EGU26-22691, updated on 14 Mar 2026
https://doi.org/10.5194/egusphere-egu26-22691
EGU General Assembly 2026
© Author(s) 2026. This work is distributed under
the Creative Commons Attribution 4.0 License.
Oral | Friday, 08 May, 17:45–17:55 (CEST)
 
Room 3.16/17
Multi-Objective Optimization Framework for Managed Aquifer Recharge: A case study in Akrotiri, Cyprus
Mohammad Taani1, Falk Händel1,2, Constantinos Panayiotou2, Jana Glass3, Catalin Stefan3, and Traugott Scheytt1
Mohammad Taani et al.
  • 1Department of Hydrogeology and Hydrochemistry, TU Bergakademie Freiberg, Freiberg, Germany
  • 2Department of Resilient Society, ERATOSTHENES Centre of Excellence, Limassol, Cyprus
  • 3Research Group INOWAS, Institute of Groundwater Management, Technische Universität Dresden, Dresden, Germany

The implementation of managed aquifer recharge (MAR) systems, which have the potential to store surface water underground for future use or environmental advantages, has become increasingly popular due to the world's growing water scarcity. It has been demonstrated that MAR is a successful strategy for mitigating the effects of climate change on the world's water supplies as well as on issues related to spatiotemporal water shortages. However, conflicting goals, such as maximizing recharge efficiency while reducing total operational costs, must be balanced while designing MAR systems. This study aims to create a novel framework for a multi-objective optimization of MAR systems to handle such kind of trade-offs and also support decision-making.

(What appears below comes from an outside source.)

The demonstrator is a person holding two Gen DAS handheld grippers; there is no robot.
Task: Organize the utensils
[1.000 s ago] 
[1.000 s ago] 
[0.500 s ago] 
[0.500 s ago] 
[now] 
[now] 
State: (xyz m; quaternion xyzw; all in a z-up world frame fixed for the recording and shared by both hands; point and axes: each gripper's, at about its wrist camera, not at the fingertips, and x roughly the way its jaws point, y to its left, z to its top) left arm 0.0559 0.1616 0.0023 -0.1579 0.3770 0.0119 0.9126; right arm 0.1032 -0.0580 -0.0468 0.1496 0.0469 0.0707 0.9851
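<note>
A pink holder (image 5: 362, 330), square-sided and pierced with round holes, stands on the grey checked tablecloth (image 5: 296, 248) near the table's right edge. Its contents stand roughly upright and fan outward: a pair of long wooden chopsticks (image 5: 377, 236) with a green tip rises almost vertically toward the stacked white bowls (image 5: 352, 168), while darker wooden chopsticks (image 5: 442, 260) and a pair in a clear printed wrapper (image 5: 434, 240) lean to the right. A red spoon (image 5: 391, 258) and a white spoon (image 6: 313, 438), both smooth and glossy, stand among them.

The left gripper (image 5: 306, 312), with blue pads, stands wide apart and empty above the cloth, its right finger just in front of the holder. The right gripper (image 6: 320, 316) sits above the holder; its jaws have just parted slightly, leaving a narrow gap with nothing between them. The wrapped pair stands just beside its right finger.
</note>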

This work introduces the first design steps and the general structure of a framework that integrates the capabilities of the existing web-based groundwater modelling platform INOWAS (www.inowas.com) with a hybrid evolutionary algorithm. The framework effectively explores optimal solutions in complex solution spaces by combining groundwater models implemented on the INOWAS platform with tools from the MODFLOW family (MODFLOW-2005, MT3DMS, SEAWAT) with global search capabilities (e.g., Genetic algorithm) and local refining methods (e.g., Simplex algorithm). The evaluation of the first design steps of the proposed framework was conducted with python, and not through direct implementation on the INOWAS platform.

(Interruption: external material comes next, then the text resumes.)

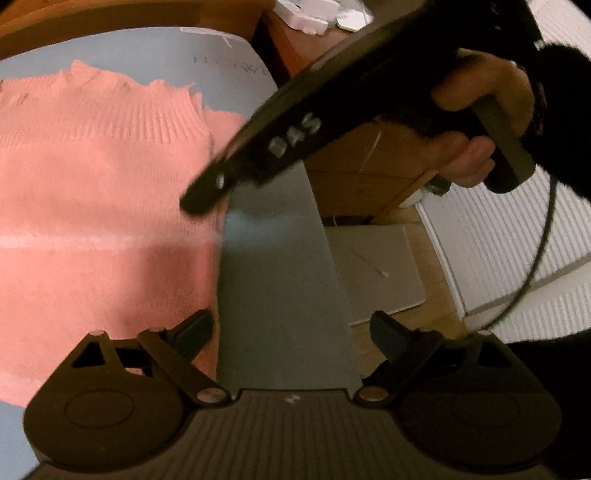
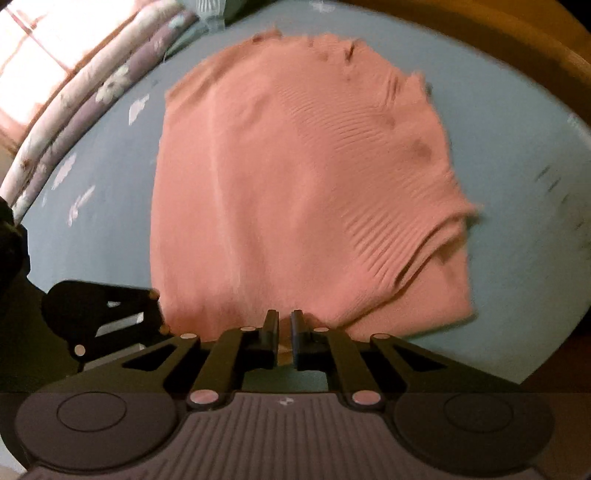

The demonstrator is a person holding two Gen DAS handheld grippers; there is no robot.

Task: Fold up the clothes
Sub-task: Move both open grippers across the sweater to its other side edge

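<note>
Bare blue sheet (image 2: pixel 517 206) rings the sweater (image 2: pixel 295 184); rolled bedding (image 2: pixel 74 96) blocks one side.

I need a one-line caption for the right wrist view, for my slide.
Right tongs shut at the near edge of a pink sweater lying on a blue sheet.

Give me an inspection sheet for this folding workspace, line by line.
Surface: pale blue sheet, flower print at one side.
Job's things: pink knit sweater lying spread flat, ribbed neck showing.
Clutter: white items on wooden furniture beyond the sheet, unclear.
Grippers: left gripper open over the sweater's edge; right gripper shut at the sweater's near edge, grip unclear.
Cables: black cable hanging from the right gripper's handle.
Surroundings: wooden floor, white ribbed panel.
</note>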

The proposed framework is applied to the Akrotiri River Basin, a coastal region in the southern part of the Republic of Cyprus, facing complex and competing water management challenges. The region faces a number of key challenges related to water-scarcity, such as seawater intrusion into the coastal aquifer, overexploitation of the groundwater resources, deterioration of hydrochemical water quality, lack of sufficient monitoring infrastructure and low trust from local farmers in current water management strategies. Soil aquifer treatment (SAT) has been implemented at the site since 2016 through the infiltration of tertiary-treated wastewater using seventeen recharge ponds. The proposed framework integrates groundwater flow and transport modeling with a multi-objective optimization algorithm to simultaneously enhance groundwater quantity and quality, mitigate saltwater intrusion, protect drinking wells from any negative impact of injectant flow, hence supporting the reliability of water supply. Several meaningful trade-offs between these competing objectives are explicitly explored. Solutions are expressed as pareto fronts, which represent sets of optimal trade-off solutions that are non-dominated with respect to one another and superior to all other solutions in the search space.

How to cite: Taani, M., Händel, F., Panayiotou, C., Glass, J., Stefan, C., and Scheytt, T.: Multi-Objective Optimization Framework for Managed Aquifer Recharge: A case study in Akrotiri, Cyprus, EGU General Assembly 2026, Vienna, Austria, 3–8 May 2026, EGU26-22691, https://doi.org/10.5194/egusphere-egu26-22691, 2026.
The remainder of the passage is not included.